→ **What you need to do**: Every line from the first in the listing below to the line containing "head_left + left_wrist" is to be repeated exactly, and no line past it.

→ **Data extract**:
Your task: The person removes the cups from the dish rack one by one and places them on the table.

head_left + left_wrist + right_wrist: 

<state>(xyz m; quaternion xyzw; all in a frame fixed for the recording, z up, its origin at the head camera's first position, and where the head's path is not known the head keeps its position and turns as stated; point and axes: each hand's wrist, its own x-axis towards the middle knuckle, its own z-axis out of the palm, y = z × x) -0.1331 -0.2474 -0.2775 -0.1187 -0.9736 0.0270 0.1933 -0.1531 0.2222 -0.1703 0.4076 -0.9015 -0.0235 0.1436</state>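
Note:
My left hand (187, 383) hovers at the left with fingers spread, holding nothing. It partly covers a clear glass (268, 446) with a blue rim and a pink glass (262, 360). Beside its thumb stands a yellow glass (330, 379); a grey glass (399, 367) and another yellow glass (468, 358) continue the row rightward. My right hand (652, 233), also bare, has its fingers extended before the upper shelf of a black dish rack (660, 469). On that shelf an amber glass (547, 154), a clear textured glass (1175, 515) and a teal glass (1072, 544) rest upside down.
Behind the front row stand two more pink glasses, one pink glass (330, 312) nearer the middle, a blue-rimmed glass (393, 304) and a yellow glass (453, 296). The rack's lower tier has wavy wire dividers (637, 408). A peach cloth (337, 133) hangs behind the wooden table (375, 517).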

→ **Answer box**:
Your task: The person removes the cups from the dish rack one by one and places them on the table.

head_left + left_wrist + right_wrist: 

As written, the answer is complete.